House passes training bill that may affect GA

A bill passed overwhelmingly in the House of Representatives Oct. 14 aimed at enhancing flight standards for airline pilots may have repercussions affecting all of aviation.

The legislation, passed 409 to 11, calls for increasing the number of flight hours to work as an airline pilot to 1,500 for an Air Transport Pilot certificate. Current regulations only require 250 hours to work as a first officer.

The bill also orders the FAA to set up a databank with information about every pilot. It would have all pertinent facts, which can be passed on to airlines seeking to hire a person. Information would include pilot’s licenses, aircraft ratings, check rides, notices of disapproval, and other flight proficiency tests.

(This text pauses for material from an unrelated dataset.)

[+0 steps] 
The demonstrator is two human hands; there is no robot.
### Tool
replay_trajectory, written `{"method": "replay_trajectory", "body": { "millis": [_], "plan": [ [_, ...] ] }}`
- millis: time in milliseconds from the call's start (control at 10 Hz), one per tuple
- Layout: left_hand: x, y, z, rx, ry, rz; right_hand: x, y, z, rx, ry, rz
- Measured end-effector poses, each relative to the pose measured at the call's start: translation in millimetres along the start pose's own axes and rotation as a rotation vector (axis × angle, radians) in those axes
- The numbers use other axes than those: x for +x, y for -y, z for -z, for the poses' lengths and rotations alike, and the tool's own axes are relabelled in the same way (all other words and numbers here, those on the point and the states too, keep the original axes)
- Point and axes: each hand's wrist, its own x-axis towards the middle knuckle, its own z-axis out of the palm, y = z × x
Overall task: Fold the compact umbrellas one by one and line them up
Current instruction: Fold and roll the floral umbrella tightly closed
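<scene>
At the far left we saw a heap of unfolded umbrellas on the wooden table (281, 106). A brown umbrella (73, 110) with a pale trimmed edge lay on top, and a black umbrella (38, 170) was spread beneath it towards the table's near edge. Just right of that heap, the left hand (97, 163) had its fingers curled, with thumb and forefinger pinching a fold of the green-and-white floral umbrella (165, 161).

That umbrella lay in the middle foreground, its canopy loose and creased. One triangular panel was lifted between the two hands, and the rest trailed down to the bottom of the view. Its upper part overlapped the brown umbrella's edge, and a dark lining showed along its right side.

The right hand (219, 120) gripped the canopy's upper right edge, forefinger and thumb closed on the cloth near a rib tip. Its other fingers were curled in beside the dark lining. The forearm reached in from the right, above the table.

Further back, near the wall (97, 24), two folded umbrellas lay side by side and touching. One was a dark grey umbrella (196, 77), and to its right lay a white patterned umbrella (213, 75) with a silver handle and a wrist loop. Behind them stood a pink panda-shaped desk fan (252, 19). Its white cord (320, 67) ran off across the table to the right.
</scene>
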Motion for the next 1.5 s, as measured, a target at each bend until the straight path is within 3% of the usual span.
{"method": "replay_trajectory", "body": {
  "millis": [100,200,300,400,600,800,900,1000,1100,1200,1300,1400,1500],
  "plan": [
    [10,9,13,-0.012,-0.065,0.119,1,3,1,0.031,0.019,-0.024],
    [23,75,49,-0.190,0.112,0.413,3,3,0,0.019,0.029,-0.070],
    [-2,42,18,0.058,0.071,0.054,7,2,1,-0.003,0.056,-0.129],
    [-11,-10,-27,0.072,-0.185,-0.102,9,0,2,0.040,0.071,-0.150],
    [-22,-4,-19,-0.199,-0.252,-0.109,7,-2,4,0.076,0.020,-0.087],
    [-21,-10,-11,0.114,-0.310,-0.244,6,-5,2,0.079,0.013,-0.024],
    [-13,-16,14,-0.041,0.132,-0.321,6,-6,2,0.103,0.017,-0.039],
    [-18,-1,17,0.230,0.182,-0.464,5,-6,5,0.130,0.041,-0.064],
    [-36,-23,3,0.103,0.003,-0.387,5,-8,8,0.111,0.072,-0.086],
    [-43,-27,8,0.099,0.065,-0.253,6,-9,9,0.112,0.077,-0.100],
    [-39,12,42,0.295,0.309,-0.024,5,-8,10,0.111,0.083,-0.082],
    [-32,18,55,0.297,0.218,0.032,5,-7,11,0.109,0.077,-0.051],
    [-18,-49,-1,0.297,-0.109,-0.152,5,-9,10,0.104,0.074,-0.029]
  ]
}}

Students attending accredited schools may count some classroom time toward the 1,500 flight hours required. The bill sets out specific subjects to be covered. Beyond these, the FAA may allow credit based on specific academic training courses that are determined “to enhance safety more than requiring the pilot to fully comply with flight hours requirement.”

Jason Blair, executive director of the National Association of Flight Instructors, says this section is something the association will have to look at closely as it sets different levels for flight students going to accredited schools and those taking lessons from an instructor at their airport. He adds that flight hours alone are not the answer to safety, pointing out that the type of training, conditions of flight, aircraft flown, and other factors affect a pilot’s ability to handle different situations.

Another section of the legislation requires a study to be conducted “of flight schools, flight education, and academic training requirements” and to compare training in the United States with that in other nations.

The bill was introduced following the accident of a commuter flight at Buffalo, New York.

The Senate must also act on the issue and the two bills be merged before becoming law.


  1. Bart says

    So, 409 Congresspeople are telling the FAA what the requirements for a co-pilot to be paid $20k a year will be. I bet there won’t be a downside to this!

  2. Chuck Miller says

    Another typical knee jerk reaction to an event, just to show that “they are doing something” . Flight hours do not correlate to safety. I know low time pilots that I would rather fly with than some high time folks. It attitude and training that makes safe pilots. I have been a pilot and flight instructor for over 35 years. Every time the legistrators dip their political noses in the regulation pool, the law of un-intended consequences rears it head. They/we have and entire federal department charged with regulating aviation. Let then do their job.